### WHAT IS NEEDED
From the listing below, copy only the lines running from the line that contains "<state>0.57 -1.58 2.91" to the line that contains "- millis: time", both included.

### MATERIAL PROVIDED
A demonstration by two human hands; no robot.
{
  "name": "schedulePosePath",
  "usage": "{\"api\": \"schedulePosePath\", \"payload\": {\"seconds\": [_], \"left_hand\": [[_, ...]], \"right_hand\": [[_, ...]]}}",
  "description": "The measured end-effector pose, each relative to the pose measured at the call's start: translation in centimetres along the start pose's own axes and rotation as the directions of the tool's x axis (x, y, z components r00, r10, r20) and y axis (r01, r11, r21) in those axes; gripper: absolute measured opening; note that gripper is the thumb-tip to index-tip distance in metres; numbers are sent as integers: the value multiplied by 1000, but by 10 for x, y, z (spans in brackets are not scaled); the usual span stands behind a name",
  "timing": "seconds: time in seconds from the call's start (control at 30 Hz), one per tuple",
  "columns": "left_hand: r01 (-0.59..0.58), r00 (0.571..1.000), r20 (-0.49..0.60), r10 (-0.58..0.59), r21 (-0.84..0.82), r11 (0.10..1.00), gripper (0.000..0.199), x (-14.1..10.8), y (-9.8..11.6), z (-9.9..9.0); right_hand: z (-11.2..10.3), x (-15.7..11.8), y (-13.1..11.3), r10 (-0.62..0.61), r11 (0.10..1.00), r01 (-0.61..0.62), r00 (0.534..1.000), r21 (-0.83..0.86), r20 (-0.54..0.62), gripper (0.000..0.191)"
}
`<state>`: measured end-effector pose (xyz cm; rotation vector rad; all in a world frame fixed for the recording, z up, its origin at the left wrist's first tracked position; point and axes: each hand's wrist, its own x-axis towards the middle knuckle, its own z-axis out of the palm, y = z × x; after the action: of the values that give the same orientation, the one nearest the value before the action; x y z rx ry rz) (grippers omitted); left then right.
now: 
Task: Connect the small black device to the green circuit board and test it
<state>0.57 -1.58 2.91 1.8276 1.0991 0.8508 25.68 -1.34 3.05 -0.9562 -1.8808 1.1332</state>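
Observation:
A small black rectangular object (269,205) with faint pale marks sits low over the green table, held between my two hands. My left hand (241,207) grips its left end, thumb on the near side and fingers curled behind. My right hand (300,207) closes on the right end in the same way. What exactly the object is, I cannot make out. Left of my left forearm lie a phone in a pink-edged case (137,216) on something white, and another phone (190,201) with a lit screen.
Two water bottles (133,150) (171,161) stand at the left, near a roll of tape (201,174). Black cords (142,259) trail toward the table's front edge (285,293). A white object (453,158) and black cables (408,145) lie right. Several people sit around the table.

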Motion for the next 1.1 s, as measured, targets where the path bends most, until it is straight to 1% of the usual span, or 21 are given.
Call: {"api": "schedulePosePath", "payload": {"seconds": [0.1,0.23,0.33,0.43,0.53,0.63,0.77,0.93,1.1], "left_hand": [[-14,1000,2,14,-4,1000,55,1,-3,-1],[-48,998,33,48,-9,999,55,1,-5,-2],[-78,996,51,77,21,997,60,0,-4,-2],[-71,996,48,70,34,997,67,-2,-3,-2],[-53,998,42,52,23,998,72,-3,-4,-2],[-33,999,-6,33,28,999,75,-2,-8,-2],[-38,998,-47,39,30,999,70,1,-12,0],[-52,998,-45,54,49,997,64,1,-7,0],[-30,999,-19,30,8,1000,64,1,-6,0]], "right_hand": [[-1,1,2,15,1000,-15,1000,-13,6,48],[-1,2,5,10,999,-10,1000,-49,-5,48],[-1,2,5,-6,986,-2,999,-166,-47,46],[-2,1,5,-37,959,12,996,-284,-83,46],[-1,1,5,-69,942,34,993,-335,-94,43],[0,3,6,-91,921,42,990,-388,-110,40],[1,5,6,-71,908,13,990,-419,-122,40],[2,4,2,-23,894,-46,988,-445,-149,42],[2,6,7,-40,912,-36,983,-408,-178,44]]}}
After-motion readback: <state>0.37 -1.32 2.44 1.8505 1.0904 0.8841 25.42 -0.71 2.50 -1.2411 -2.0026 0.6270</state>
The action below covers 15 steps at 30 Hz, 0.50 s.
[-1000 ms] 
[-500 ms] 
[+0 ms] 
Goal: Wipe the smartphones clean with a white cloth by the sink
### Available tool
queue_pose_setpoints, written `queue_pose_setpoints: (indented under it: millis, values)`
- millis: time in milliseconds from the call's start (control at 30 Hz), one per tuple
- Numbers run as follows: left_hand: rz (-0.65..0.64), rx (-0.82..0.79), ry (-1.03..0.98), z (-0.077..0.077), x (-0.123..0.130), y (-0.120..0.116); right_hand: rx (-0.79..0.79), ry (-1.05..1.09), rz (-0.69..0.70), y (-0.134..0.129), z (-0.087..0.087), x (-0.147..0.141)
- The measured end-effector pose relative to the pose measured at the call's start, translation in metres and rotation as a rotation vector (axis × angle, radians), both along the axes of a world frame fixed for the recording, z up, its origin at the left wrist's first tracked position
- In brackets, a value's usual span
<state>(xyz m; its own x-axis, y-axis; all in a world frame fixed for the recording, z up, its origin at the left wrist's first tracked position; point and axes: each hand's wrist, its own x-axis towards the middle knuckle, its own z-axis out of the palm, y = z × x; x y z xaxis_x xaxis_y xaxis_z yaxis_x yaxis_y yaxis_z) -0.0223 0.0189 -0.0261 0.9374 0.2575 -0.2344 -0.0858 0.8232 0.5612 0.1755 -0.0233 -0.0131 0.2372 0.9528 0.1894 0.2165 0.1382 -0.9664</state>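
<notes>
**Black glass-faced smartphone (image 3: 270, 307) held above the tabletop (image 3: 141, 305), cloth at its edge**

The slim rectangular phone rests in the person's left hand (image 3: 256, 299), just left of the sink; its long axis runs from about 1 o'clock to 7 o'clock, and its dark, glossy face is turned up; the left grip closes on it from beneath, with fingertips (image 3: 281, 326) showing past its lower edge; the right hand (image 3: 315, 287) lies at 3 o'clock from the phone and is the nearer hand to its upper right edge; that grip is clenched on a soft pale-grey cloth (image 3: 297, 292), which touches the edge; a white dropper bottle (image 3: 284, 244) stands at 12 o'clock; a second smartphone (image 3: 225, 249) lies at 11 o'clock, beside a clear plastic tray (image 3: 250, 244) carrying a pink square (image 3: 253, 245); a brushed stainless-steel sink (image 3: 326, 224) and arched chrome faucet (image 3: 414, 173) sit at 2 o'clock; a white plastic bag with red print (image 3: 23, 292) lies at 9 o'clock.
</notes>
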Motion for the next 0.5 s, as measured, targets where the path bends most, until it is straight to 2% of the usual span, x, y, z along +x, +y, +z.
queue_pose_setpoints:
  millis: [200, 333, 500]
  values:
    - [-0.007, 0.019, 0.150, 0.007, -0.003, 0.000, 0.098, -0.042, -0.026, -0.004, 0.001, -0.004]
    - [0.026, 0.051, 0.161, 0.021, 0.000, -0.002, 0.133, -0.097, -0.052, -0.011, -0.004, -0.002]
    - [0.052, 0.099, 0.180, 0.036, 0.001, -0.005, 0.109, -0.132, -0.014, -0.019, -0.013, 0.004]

### SOLUTION
<state>0.57 -1.58 2.91 1.8276 1.0991 0.8508 25.68 -1.34 3.05 -0.9562 -1.8808 1.1332</state>
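Observation:
A small black rectangular object (269,205) with faint pale marks sits low over the green table, held between my two hands. My left hand (241,207) grips its left end, thumb on the near side and fingers curled behind. My right hand (300,207) closes on the right end in the same way. What exactly the object is, I cannot make out. Left of my left forearm lie a phone in a pink-edged case (137,216) on something white, and another phone (190,201) with a lit screen.
Two water bottles (133,150) (171,161) stand at the left, near a roll of tape (201,174). Black cords (142,259) trail toward the table's front edge (285,293). A white object (453,158) and black cables (408,145) lie right. Several people sit around the table.
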
Motion for the next 1.1 s, as measured, targets where the path bends most, until it is straight to 1% of the usual span, or 21 are given.
Call: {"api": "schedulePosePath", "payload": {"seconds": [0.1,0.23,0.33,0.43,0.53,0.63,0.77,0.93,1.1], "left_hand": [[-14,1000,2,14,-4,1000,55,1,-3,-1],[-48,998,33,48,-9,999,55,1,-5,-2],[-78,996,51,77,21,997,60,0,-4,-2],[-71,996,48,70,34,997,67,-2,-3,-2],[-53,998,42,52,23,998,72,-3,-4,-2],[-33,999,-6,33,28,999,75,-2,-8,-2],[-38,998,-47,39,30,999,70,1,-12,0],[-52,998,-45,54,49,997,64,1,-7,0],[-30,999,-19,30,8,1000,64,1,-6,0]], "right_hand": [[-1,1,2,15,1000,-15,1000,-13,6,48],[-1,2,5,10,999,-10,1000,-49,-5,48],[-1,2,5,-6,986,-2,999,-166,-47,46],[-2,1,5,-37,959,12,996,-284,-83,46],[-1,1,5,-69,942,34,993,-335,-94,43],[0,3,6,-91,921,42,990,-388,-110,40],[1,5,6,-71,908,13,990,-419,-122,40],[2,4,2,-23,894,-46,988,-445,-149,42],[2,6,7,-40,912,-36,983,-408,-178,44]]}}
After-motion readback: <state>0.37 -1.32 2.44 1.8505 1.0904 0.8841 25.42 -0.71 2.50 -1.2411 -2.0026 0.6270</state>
The action below covers 15 steps at 30 Hz, 0.50 s.
[-1000 ms] 
[-500 ms] 
[+0 ms] 
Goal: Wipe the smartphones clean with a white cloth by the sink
### Available tool
queue_pose_setpoints, written `queue_pose_setpoints: (indented under it: millis, values)`
- millis: time in milliseconds from the call's start (control at 30 Hz), one per tuple

There is no more to this exercise.